David Mead's 'Dudes'
- Article by: Matt Conner
- Posted: 11/15/2011
Whether it is a power pop release or a brief acoustic excursion, David Mead’s sonic tapestry features several similar threads woven throughout — solid pop constructs marked by an equal share of vulnerability and whimsy. Most importantly, they ensure that Mead’s tender tenor is always front and center. To that end, Dudes is a classic David Mead release.
Mead’s latest is a collaborative effort, from the artists involved to the audience invested. The Nashville songwriter went the Kickstarter route to fund the recording, bringing in nearly $21,000 from fans hungry for an album after three years of waiting since 2008’s Almost and Always. Musically, Dudes features more players than any album since his first.
The end result is a mature, whip-smart album that smirks as it grooves along familiar terrain.

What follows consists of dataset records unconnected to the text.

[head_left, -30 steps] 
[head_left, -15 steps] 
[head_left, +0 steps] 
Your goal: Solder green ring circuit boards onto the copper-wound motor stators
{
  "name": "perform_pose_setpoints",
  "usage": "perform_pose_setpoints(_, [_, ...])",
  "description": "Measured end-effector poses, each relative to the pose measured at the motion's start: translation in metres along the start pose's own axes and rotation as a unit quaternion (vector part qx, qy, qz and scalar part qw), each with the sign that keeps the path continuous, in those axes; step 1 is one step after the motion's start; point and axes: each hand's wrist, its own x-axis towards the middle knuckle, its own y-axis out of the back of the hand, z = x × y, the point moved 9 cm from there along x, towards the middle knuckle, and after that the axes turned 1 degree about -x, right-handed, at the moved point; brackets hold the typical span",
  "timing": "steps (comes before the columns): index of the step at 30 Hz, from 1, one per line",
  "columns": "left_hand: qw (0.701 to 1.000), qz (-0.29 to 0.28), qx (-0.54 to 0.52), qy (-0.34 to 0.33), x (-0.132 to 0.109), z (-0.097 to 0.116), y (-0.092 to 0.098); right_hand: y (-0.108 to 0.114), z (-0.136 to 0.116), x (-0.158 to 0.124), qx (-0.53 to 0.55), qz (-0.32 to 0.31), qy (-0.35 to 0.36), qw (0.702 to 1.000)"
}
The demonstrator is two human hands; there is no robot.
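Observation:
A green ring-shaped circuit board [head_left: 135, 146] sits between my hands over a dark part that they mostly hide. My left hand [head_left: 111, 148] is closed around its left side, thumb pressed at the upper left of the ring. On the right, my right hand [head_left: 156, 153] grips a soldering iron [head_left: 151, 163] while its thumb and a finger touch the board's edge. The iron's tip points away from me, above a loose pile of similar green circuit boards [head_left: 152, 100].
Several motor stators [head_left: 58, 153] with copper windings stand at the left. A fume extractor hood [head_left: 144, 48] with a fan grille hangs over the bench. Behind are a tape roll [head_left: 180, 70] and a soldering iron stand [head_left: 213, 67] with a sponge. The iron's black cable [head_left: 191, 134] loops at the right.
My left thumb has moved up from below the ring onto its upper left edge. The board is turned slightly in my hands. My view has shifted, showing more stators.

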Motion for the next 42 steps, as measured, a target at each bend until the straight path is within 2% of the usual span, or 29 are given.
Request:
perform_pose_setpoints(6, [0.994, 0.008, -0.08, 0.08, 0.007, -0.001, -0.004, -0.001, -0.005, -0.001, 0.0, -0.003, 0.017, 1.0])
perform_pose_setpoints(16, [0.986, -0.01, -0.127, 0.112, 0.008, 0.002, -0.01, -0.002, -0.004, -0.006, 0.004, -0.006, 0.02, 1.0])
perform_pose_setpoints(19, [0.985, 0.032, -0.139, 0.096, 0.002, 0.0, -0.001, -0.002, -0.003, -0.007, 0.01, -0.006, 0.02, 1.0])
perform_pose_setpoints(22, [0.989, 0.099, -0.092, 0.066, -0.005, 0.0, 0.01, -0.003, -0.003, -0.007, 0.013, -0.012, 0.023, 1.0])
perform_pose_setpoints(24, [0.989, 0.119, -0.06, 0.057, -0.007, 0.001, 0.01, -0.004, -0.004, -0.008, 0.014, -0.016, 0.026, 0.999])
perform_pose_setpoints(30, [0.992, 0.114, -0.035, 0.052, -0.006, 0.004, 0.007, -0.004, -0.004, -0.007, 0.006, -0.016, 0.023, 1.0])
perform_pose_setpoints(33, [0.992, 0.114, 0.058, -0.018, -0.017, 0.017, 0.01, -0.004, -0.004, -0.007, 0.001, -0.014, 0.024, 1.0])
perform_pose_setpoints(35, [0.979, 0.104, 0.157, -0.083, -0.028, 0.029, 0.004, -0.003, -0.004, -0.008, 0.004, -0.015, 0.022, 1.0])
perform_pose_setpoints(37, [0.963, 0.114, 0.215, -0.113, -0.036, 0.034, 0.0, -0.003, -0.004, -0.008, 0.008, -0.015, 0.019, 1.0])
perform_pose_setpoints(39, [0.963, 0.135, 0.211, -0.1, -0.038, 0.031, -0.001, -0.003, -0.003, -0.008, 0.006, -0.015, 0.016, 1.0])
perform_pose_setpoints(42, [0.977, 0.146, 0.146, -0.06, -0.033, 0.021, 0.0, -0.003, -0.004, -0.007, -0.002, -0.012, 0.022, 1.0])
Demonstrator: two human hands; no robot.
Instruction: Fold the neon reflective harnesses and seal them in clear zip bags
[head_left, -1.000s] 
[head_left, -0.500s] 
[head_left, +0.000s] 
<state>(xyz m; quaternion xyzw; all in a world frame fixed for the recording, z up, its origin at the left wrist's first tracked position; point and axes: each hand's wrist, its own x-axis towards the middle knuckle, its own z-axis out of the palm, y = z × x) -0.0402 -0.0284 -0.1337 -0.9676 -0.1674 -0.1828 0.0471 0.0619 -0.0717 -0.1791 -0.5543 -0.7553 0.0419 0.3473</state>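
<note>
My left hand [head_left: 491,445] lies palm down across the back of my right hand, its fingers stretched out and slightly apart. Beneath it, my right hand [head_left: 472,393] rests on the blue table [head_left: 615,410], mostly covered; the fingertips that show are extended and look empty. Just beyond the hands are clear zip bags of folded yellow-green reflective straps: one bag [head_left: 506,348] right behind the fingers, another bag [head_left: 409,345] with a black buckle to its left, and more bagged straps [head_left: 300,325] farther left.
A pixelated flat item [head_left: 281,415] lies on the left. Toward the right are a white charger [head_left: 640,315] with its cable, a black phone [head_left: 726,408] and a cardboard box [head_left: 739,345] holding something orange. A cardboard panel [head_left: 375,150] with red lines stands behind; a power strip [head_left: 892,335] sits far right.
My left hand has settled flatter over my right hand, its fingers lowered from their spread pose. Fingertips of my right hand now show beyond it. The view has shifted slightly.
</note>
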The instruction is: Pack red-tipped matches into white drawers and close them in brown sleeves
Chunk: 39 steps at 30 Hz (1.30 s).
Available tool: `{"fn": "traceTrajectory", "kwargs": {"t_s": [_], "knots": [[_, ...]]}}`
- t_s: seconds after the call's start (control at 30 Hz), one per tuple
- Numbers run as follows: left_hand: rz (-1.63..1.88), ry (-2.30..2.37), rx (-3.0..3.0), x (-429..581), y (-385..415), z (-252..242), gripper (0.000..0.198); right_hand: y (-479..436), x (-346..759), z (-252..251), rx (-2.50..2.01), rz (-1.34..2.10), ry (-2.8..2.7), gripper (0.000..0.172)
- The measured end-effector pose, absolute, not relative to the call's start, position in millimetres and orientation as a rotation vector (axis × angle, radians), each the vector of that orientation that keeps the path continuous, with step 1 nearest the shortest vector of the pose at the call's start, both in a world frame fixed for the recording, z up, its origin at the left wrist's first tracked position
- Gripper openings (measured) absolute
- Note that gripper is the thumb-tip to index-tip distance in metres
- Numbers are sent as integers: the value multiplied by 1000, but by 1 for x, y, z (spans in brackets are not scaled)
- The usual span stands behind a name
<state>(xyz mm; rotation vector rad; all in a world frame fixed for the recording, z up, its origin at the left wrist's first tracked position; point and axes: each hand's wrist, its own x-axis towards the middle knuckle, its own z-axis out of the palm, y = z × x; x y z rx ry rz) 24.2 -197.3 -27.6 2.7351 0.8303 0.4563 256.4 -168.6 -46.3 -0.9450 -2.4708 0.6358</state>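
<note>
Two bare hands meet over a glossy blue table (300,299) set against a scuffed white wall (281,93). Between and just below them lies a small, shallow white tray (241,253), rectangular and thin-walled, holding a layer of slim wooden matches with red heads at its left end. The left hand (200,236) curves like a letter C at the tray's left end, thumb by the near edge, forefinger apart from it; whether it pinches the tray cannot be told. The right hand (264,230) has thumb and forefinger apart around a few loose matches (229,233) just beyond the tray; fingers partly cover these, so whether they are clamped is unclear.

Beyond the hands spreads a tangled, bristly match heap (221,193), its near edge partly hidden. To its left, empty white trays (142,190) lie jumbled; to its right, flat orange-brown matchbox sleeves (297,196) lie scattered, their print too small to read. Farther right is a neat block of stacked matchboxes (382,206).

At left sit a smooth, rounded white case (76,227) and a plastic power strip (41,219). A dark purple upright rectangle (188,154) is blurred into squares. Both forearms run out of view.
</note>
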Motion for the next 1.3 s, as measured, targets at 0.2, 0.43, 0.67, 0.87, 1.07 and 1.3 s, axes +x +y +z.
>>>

Mead opens the procession rather plaintively with “I Can’t Wait,” a warmhearted, hopeful tune that settles somewhere between Randy Newman and Teddy Thompson. “King of the Crosswords” employs a great sax accompaniment while “Bocce Ball” and “Guy on Guy” both employ Mead’s trademark lyrical turns.
Mead jumpstarts Dudes’ second half with a surefire live favorite — “Happy Birthday, Marty Ryan” — that features the best guitar work on the album. “The Smile of Rachel Ray” charms with its piano-xylophone pairing, and it’s here that Mead sounds closest to the listener. It’s a surprising holiday song that is somehow endearing and comical at the same time.
For some, Mead can be an acquired taste given the contradictory nature of the music. If you’re new to Mead, it’s an exercise to take in a slower ballad that suddenly turns coarse in its language or subject. But that is Mead’s time-tested technique at work. He is a thoughtful songwriter who has never been afraid to pair a lyric or melody with its opposite.